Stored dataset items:
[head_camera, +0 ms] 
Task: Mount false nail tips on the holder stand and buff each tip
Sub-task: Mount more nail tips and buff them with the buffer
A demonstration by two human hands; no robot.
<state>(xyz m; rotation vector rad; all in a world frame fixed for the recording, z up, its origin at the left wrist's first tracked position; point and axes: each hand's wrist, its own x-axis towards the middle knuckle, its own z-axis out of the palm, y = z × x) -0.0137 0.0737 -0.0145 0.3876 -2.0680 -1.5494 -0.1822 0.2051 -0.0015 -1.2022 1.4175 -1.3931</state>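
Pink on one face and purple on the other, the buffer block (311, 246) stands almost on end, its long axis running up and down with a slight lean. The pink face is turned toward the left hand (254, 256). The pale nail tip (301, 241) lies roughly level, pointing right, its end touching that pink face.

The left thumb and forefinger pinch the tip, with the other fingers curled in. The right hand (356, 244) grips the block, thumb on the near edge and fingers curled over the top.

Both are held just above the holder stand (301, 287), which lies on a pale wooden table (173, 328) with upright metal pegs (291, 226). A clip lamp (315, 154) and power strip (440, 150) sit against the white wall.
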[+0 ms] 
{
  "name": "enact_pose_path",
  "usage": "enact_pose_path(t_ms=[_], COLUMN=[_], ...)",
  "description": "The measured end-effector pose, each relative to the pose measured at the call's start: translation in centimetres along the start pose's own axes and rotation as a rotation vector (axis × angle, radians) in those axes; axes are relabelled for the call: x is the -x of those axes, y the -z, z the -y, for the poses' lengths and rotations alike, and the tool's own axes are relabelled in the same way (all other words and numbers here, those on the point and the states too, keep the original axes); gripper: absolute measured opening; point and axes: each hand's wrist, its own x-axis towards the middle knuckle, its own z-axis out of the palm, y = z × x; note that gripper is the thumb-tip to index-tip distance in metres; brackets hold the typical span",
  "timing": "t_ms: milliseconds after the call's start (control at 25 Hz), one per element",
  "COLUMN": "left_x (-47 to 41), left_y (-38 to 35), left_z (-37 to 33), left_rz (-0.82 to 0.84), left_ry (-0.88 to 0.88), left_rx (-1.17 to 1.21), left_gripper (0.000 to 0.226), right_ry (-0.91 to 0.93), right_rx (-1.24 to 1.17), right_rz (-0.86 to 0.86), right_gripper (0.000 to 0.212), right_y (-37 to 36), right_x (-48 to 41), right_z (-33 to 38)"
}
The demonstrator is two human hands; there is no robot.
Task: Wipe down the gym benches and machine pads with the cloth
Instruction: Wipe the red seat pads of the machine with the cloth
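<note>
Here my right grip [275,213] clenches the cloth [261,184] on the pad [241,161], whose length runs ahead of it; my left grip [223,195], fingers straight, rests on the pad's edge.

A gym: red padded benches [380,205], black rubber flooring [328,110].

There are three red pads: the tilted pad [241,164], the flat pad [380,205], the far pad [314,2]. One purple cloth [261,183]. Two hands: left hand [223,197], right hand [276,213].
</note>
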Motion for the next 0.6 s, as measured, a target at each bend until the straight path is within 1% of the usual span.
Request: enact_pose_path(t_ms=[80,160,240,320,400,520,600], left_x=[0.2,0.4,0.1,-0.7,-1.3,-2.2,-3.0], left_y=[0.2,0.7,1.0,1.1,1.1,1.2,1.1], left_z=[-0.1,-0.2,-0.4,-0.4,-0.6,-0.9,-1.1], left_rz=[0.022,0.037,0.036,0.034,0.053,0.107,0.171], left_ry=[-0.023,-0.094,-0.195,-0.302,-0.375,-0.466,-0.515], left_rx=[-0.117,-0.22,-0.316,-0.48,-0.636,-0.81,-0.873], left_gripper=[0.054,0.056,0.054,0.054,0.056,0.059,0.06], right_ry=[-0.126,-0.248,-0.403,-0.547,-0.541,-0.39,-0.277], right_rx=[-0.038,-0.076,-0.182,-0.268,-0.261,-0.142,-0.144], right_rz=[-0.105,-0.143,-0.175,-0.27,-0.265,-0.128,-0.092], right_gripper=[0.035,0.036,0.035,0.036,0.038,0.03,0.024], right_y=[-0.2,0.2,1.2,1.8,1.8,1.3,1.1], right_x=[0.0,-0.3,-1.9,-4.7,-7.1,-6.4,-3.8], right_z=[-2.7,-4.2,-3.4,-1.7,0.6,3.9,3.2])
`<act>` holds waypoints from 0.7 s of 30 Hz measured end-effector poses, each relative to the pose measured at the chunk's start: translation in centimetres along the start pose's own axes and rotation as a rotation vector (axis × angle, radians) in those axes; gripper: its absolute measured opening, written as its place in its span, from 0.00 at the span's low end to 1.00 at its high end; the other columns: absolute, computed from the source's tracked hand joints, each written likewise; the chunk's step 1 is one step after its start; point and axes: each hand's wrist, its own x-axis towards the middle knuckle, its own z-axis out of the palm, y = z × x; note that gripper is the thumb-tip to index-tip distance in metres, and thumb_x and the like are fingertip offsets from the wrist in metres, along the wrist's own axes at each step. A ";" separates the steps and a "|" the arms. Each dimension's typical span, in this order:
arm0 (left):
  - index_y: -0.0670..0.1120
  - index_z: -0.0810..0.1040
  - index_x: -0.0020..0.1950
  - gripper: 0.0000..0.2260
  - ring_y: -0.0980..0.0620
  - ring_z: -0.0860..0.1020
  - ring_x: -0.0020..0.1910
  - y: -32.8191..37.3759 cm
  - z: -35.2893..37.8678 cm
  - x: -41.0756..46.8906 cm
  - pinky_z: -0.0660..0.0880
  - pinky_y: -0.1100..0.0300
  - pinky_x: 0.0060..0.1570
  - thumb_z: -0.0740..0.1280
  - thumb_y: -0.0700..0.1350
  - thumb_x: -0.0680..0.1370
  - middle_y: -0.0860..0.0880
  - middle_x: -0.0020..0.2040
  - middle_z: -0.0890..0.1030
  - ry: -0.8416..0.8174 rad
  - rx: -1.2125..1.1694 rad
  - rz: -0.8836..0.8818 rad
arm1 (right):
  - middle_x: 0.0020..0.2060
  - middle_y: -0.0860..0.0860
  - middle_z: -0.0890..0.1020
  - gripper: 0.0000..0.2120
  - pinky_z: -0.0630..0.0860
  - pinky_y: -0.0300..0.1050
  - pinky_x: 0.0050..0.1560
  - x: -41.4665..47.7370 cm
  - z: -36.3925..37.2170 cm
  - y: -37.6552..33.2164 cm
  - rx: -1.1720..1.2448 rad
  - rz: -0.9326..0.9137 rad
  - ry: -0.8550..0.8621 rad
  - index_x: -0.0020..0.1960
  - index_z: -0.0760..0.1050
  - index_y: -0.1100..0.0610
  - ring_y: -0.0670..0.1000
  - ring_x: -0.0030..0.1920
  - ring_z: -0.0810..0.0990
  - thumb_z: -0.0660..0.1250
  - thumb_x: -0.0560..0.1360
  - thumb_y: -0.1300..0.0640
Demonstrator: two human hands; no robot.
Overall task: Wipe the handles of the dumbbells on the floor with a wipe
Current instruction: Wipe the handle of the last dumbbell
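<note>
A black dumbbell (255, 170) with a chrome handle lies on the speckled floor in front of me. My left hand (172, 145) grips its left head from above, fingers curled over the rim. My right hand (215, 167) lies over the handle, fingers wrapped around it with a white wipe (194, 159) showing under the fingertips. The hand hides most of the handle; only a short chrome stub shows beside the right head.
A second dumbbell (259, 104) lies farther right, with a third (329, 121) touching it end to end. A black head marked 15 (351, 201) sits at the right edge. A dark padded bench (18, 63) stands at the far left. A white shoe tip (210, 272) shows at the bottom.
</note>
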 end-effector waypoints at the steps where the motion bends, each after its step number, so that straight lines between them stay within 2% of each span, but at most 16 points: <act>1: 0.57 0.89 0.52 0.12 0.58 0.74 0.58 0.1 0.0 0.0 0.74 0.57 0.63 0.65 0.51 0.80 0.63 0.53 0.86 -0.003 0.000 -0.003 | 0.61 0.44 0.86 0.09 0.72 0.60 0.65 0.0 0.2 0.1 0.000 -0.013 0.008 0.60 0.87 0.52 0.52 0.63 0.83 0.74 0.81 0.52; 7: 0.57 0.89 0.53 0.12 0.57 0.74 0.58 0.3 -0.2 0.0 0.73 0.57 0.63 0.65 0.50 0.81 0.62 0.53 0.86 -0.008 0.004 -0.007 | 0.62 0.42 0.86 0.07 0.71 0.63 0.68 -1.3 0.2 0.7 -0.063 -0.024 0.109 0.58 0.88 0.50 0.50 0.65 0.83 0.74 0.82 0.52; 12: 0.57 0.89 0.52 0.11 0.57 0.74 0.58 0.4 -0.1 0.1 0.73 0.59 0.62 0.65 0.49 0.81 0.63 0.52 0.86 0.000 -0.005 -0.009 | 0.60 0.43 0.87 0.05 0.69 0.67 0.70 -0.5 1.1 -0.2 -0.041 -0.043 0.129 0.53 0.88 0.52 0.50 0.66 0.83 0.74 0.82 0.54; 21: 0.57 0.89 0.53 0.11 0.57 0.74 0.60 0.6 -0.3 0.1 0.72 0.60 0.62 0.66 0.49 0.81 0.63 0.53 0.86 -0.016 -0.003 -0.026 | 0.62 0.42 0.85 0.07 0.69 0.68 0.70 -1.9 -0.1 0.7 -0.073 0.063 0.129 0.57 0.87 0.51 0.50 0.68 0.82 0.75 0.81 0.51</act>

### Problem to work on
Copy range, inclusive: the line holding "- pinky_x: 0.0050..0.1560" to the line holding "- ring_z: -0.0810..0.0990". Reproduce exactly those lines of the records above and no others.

### Response to the exercise
  - pinky_x: 0.0050..0.1560
  - x: -41.4665..47.7370 cm
  - z: -36.3925..37.2170 cm
  - y: -37.6552..33.2164 cm
  - rx: -1.1720..1.2448 rad
  - rz: -0.9326..0.9137 rad
  - ry: -0.8550..0.8621 rad
  - index_x: -0.0020..0.1960
  - index_z: -0.0760..0.1050
  - index_y: -0.1100..0.0610
  - ring_y: -0.0670..0.1000
  - ring_x: -0.0030..0.1920
  - ring_z: -0.0810..0.0990

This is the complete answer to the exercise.